Questo vocabolario segnico –mai del tutto espropriato di un intento figurativo– costituisce come il codice genetico di una natura “altra”, rappresentata sulla tela con una tavolozza limitata e straniante che ne amplifica il senso di artificialità. La poetica di Pusole si presenta allora come un processo capace di generare ma anche di classificare il dato inatteso, attraverso una razionalizzazione del gesto pittorico impulsivo, che viene posto sotto la luce della coscienza e quindi, in un certo senso, “addomesticato”.
M-2 è, allora, una sorta di realtà virtuale nata da un processo di analisi, manipolazione e, in fin dei conti, negazione della natura. M-2 sta appunto per Mondo Due.
Al concetto di realtà virtuale e di “addomesticamento” dell’indeterminato -che in natura si presenta nelle incalcolabili varianti di ogni ente- sembrano alludere soprattutto le geometrie che racchiudono il paesaggio, bloccandolo come dentro ad una stanza. Un effetto quasi claustrofobico cui contribuisce anche la decisione di abbassare i soffitti della galleria.

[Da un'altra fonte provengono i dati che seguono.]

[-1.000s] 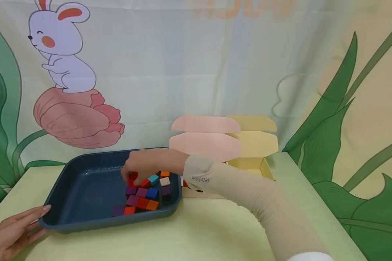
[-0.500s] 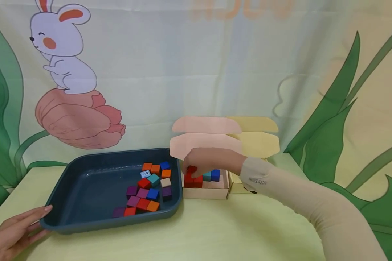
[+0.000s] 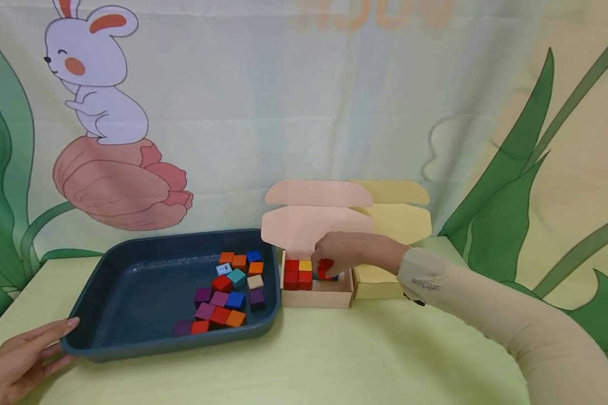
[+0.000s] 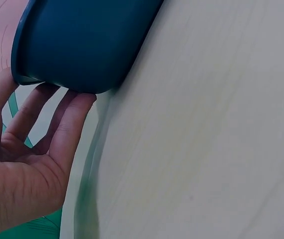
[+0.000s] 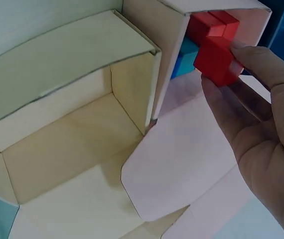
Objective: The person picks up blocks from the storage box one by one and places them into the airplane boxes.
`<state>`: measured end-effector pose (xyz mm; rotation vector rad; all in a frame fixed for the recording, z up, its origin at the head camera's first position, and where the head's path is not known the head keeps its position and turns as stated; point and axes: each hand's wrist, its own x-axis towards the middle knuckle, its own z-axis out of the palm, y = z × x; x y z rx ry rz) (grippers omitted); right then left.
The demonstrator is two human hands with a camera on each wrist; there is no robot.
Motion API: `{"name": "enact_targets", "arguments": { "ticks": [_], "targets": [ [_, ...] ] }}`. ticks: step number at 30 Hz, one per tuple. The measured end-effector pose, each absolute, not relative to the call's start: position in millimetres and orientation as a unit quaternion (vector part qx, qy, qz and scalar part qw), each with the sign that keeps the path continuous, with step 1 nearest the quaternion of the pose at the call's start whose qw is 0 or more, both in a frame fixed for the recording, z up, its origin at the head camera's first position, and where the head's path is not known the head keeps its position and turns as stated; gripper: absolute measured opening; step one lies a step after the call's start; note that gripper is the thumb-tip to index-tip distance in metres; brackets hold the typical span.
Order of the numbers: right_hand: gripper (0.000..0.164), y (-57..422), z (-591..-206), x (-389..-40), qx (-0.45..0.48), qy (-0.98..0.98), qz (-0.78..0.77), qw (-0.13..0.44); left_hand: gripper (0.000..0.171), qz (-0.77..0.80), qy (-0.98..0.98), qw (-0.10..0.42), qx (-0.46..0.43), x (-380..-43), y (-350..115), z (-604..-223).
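My right hand (image 3: pixel 340 253) pinches a red cube block (image 5: pixel 217 60) between thumb and fingers above the pink box (image 3: pixel 314 300). Inside that box, red blocks (image 3: pixel 298 279) and a yellow block (image 3: pixel 305 265) fill the left part. A teal-blue block (image 5: pixel 186 56) shows beside them in the right wrist view. At the lower left, my left hand (image 3: pixel 27 355) holds the near-left corner of the dark blue tray (image 3: pixel 172 342), one fingertip over the rim and other fingers against the outer wall (image 4: pixel 84 50). Several coloured blocks (image 3: pixel 219 299) lie in the tray's right half.
A yellow box (image 5: pixel 67 144) with its lid raised stands right of the pink box. The pink box's open lid (image 3: pixel 309 225) leans up behind it. A printed cloth (image 3: pixel 223 112) hangs along the back of the pale green table (image 3: pixel 344 349).
My right hand has gone from the tray to the pink box's left part, then right within it, carrying a red block. The left hand has stayed at the tray corner.
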<state>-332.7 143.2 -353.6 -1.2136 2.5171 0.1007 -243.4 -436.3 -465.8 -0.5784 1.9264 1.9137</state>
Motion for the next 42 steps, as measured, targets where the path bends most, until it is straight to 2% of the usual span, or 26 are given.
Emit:
{"name": "enact_targets", "arguments": {
  "ticks": [7,19,33,37,42],
  "targets": [
    [0.019,140,-362,-338,-0.407,0.893,0.045,0.189,0.015,0.686,0.681,0.187,-0.177,-243,-435,-464],
    [0.023,134,-370,-344,-0.401,0.896,0.035,0.189,0.012,0.687,0.680,0.186,-0.177,-243,-440,-465],
    [0.030,126,-398,-346,-0.347,0.919,0.040,0.184,0.015,0.678,0.689,0.191,-0.169,-241,-432,-459],
    [0.029,126,-396,-346,-0.364,0.913,0.041,0.177,0.014,0.682,0.688,0.187,-0.165,-240,-434,-459],
    [0.022,117,-384,-350,-0.417,0.897,0.028,0.142,0.014,0.689,0.684,0.184,-0.152,-238,-440,-463]
  ]
}}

Un po’ demiurgo, un po’ genetista, Pusole si mantiene fedele ad una pittura che rievoca quell’ideale alchimistico e rinascimentale dell’artista inteso come Alter Christus, espressione dell’Uomo capace di dominare la realtà comprendendone le relazioni interne e di trasformarla attraverso infinite permutazioni.
Ma l’entusiasmo nel manipolare la natura con l’intenzione – e una presunzione velata di ironia – di “fare meglio”, se negli anni ha permesso a Pusole di sviluppare una personale poetica del “sorprendente” adesso sembra cedere il passo ad un’atmosfera di dureriana melanconia.
Se in Io Sono Dio e Standard era quasi percepibile la gioia di un dio di fronte alla sua creazione, in M-2 si avverte un certo senso di inquietudine, evocato dal verde cupo che avvolge le sagome delle montagne, gli alberi e spesso anche le acque dei laghi, mentre il cielo si tinge di un colore giallo acido, che amplifica l’effetto alienante del paesaggio.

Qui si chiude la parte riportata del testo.